Returning to the Legislature for a solution would require powerful tribes to sit down with their smaller peers, off-track betting operations, as well as foes who operate card rooms and those who want to expand betting to mobile devices, McCuan said.
“The tribes have so much money and so many resources that they believe they could take their toys and go home,” McCuan said. “That has presented some problems to find a legislative solution.”
The origin of what became such a negative campaign with voters inundated with television ads during sporting events, on social media and in campaign mailers, began after several legislative efforts to allow sports betting failed in Sacramento.
California tribes planned to launch a ballot campaign in 2020 but had to shelve that plan when the pandemic prevented collecting signatures needed to get it on the ballot.
Their measure — Proposition 26 — qualified for the ballot this year, but they quickly shifted priorities to defeat Proposition 27 — the competing measure put forward by online gambling proponents.
“Tribes viewed this as the biggest threat to their self sufficiency in a generation,” Mejia said. “These out of state operators tried to masquerade Prop. 27 as a tribally supported solution for homelessness, when in fact, it was neither.”
Attack ads said Proposition 27 would turn every cell phone, laptop and tablet into a gambling device. They said it couldn’t be adequately monitored to keep children from betting and raised fears of creating a generation of gambling addicts.
Opponents of Proposition 26, led primarily by card rooms that stood to lose out on any kind of sports betting, said the measure would increase the power of wealthy tribes and grant them a virtual monopoly on gambling in the state. The measure would also have allowed casinos to offer roulette and craps.
Both measures promised to bring benefits to the state through tax revenues. Proposition 27 supporters touted funds that would go to help the homeless, the mentally ill and and poorer tribes left out of the casino bonanza. Proposition 26 backers said a 10% tax would fund enforcement of gambling laws and support programs to help gambling addicts.

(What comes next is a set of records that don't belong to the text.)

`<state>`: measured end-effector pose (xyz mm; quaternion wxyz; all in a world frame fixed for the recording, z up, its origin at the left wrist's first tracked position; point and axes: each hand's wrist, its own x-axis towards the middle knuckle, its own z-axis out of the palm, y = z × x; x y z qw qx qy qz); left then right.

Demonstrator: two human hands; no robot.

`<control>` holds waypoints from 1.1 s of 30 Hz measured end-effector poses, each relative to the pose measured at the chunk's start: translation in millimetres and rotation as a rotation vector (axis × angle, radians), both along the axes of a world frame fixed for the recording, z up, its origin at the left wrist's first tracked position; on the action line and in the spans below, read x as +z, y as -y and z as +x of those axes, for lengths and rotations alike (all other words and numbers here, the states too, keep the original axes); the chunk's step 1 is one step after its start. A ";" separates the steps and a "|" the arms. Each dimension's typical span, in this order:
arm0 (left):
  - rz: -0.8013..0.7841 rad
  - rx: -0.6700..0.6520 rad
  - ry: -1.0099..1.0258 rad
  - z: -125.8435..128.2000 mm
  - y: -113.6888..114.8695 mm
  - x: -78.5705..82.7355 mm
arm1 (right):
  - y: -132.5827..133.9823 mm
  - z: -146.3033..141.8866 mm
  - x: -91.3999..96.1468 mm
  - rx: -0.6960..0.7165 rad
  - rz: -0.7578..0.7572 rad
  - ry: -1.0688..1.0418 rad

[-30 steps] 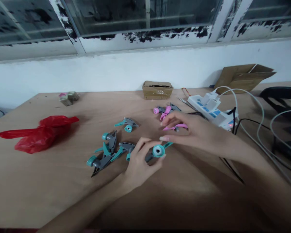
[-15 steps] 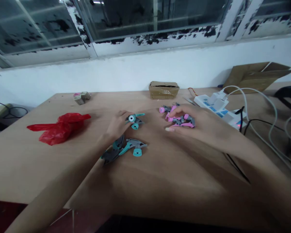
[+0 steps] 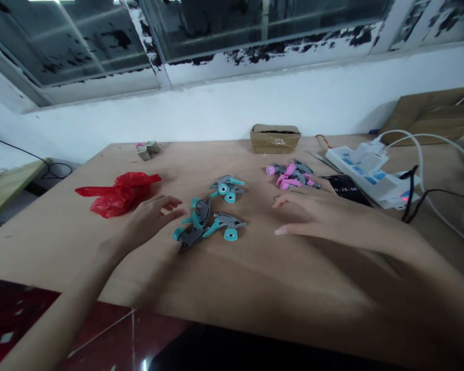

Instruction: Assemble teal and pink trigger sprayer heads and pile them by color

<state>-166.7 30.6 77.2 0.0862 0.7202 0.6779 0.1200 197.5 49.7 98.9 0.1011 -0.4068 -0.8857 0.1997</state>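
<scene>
My left hand [image 3: 152,216] is over the table between the red plastic bag and the teal-and-grey plastic pieces, its fingers loosely bent and apart with nothing in them. Just right of it lie a darker teal-and-grey piece [image 3: 195,232] and another teal-and-grey piece [image 3: 226,221] with a round teal end. Behind these sits a further teal-and-grey cluster [image 3: 228,188]. My right hand [image 3: 313,211], thumb and fingers spread, is empty in front of a pile of pink-and-grey plastic pieces [image 3: 292,175]. The pieces' exact kind is unclear.
The red plastic bag [image 3: 123,193] lies at the left. A small cardboard box [image 3: 275,139] stands near the wall. At the right are a phone [image 3: 348,188], a white power strip [image 3: 371,172] with cables, and a larger cardboard piece [image 3: 429,116]. Small blocks [image 3: 147,150] are at the back left.
My left hand has let go of the rear teal-and-grey cluster and moved left. My right hand has drawn back from the pink-and-grey pieces, leaving them on the table. The view has shifted.
</scene>
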 end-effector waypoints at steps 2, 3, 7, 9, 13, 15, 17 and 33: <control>-0.065 0.038 0.077 -4.6 18.6 -6.3 | 0.8 -1.6 -2.6 0.052 -0.012 0.017; -0.099 0.031 0.112 -4.9 27.0 -10.8 | 0.9 -2.7 -3.9 0.079 -0.018 0.029; -0.114 0.008 0.180 3.0 49.3 -29.3 | 2.8 -8.9 -8.7 0.103 -0.045 0.079; -0.070 0.023 0.257 8.2 53.8 -35.3 | 5.2 -13.0 -10.5 0.104 -0.034 0.114; -0.033 0.084 0.387 13.0 57.6 -40.5 | 9.8 -20.9 -15.1 0.118 0.013 0.165; -0.024 0.119 0.399 12.2 59.8 -41.9 | 11.2 -23.6 -17.8 0.138 0.017 0.159; -0.002 0.142 0.387 10.1 62.8 -43.4 | 12.5 -25.6 -20.9 0.156 -0.011 0.132; 0.091 0.049 0.480 26.1 79.7 -9.2 | 14.1 -101.3 -99.9 0.223 0.282 -0.141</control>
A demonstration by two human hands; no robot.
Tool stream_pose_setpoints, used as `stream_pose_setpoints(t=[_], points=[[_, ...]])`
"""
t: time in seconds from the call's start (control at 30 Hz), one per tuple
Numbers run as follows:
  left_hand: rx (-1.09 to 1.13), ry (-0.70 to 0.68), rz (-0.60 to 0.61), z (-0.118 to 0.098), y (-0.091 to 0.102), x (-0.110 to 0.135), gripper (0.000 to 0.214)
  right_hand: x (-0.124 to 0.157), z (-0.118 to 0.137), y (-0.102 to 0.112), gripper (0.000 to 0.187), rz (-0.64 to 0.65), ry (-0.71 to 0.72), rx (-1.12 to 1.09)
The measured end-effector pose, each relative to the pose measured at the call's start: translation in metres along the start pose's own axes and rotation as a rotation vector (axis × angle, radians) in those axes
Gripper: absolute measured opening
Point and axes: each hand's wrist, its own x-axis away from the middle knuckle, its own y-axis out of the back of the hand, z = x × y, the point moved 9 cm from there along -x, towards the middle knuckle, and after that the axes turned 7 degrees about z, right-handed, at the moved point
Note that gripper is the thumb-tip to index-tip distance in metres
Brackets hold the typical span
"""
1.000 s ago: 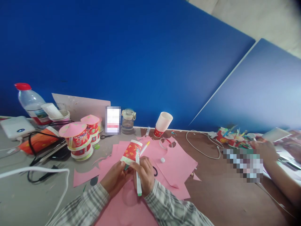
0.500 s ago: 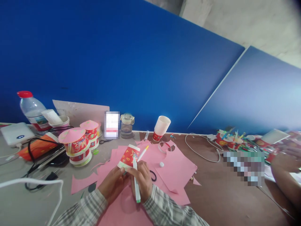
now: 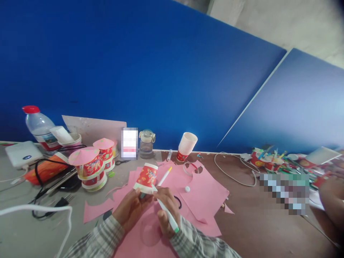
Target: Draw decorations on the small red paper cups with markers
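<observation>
My left hand (image 3: 131, 208) is closed around the lower end of a red patterned paper cup (image 3: 147, 177), which tilts over the pink paper. A small green piece, perhaps a cap, shows by its fingers. In my right hand (image 3: 167, 204) is a white marker (image 3: 167, 214) with a green end, its tip close to the cup's lower right side. Whether the tip touches the cup I cannot tell. Just behind my right hand is a white pen (image 3: 165, 176) with a yellow end. Pink paper sheets (image 3: 204, 193) lie under and around both hands.
To the left stand pink-roofed cup models (image 3: 88, 166), a bottle (image 3: 40, 129), cables and a black phone. Behind are a lidded jar (image 3: 146, 145) and stacked paper cups (image 3: 187, 145). At far right another person's hand (image 3: 331, 190) is near pen-filled cups (image 3: 272, 163).
The marker has swung, its green end going right and its tip shifting toward the cup's lower side. My right hand has turned with it. The cup stands slightly more upright.
</observation>
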Motion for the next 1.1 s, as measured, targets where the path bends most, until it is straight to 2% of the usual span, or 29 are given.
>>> stream_pose_setpoints(t=[0.1, 0.3, 0.57, 0.87, 1.1], points=[[-0.012, -0.003, -0.008, -0.001, 0.001, 0.000, 0.036, 0.001, -0.002, 0.000, 0.039, 0.007, -0.024, -0.014], [-0.044, -0.013, 0.013, -0.002, 0.003, -0.001, 0.036, 0.013, -0.025, 0.001, 0.030, -0.049, -0.253, -0.022], [-0.055, -0.025, 0.009, -0.003, 0.006, -0.001, 0.036, 0.012, -0.024, 0.000, 0.028, -0.059, -0.218, -0.077], [-0.075, -0.030, 0.018, -0.003, 0.007, -0.002, 0.032, 0.013, -0.027, 0.002, 0.031, -0.085, -0.252, -0.066], [-0.075, -0.024, 0.015, -0.003, 0.006, -0.001, 0.032, 0.007, -0.020, 0.004, 0.024, -0.099, -0.218, -0.046]])
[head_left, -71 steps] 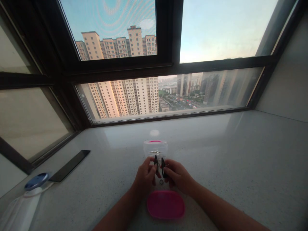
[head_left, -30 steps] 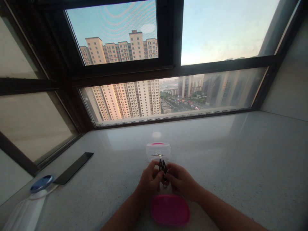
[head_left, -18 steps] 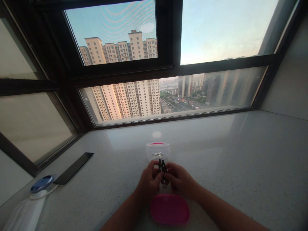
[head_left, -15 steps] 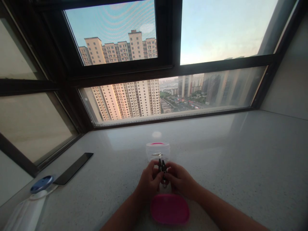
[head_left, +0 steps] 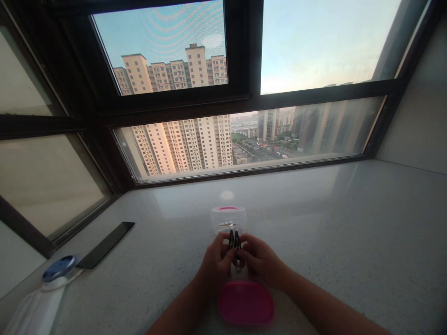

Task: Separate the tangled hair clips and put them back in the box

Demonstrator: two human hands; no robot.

Of the roughly $460 million raised for and against both measures, about $170 million was in support of the online sports gambling initiative backed by DraftKings, BetMGM, FanDuel — the latter is the official odds provider for The Associated Press — as well as other national sports betting operators and a few tribes.
A coalition of tribes behind the No on 27 committee raised $116 million toward its defeat. Of the $128 million raised by the Yes on 26, No on 27 committee of tribal groups, Mejia said its spending was primarily to defeat the online measure and the group didn’t run a single TV ad in support of its own initiative.
Two groups funded mostly by card rooms raised $44 million to attack Proposition 26.
The massive fundraising more than doubled the previous record in 2020 that helped Uber, Lyft and other app-based ride and delivery services to prevent drivers from becoming employees eligible for benefits and job protection.
With a blowout on political advertising, voters often end up being turned off, McCuan said.
“What California voters object to is the vulgarity of having campaign ads thrown in their face at every turn,” he said. “It has that backlash effect.”